Parathyroid hormone induces transition of myofibroblasts in arteriovenous fistula and increases maturation failure

Purpose Arteriovenous fistula (AVF) maturation failure remains a clinical dilemma and its pathobiology is largely unclear. Secondary hyperparathyroidism is a complication of chronic renal failure that associated with cardiovascular disease. While parathyroid hormone (PTH) has prosclerotic effect on vascular smooth muscle cells, its role on AVF maturation failure was unknown. Methods Patients receiving AVF creation were enrolled retrospectively to investigate the association between plasma PTH and AVF maturation. A mouse model of secondary hyperparathyroidism and aortocaval AVF was used to investigate the effect of PTH on AVF lesion. A cell model of vascular smooth muscle cell treated with PTH in pressurized culture system was used to disclose the signaling pathway underlying the effect of PTH on AVF lesion.

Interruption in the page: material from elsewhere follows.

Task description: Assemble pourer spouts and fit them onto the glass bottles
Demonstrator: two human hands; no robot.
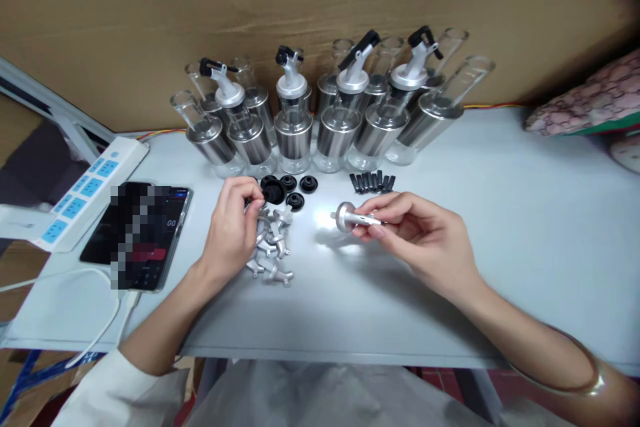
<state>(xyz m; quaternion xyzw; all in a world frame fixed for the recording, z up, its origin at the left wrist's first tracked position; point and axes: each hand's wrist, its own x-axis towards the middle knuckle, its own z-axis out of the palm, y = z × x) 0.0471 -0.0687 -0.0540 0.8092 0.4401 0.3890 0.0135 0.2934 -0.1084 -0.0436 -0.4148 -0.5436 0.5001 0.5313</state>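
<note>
My right hand [425, 237] pinches a silver pourer spout [346, 217] sideways above the table, its round collar toward the left. The fingers partly cover the spout's narrow end. My left hand [231, 223] is closed at the left edge of the black rubber stoppers [309, 184]. Between its thumb and fingers shows a bit of black, seemingly one of those stoppers, mostly hidden. Just below that hand lies a heap of loose silver pourer spouts [273, 240]. Several small black levers [373, 181] lie in a row beyond my right hand.
Glass bottles with steel bands [293, 135] stand in rows at the back, several topped with silver pourers and black levers [359, 48]. A phone [155, 240] with cable and a power strip [85, 193] lie at left. Patterned fabric [590, 93] sits at the right.
</note>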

Results In patients receiving AVF creation, higher PTH was associated with increased risk for maturation failure. In mouse model, vascular wall thickness and myofibroblasts of AVF significantly increased with higher PTH. When the same mice was treated by cinacalcet, AVF lesions were attenuated by suppression of PTH. Cell model showed that PTH increased the marker of myofibroblasts, integrin β6 subunit (ITGB6) via the phospho-Akt pathway. Finally, in the same model of mice AVF, higher PTH also increased the expression of ITGB6 in the smooth muscle layer of AVF, suggesting the transition to myofibroblast. Conclusions Overall, our results suggest that higher PTH increased the risk of AVF maturation failure through increasing the transition of vascular smooth muscle cells to myofibroblasts. Lowering PTH may be a strategy to enhance AVF maturation.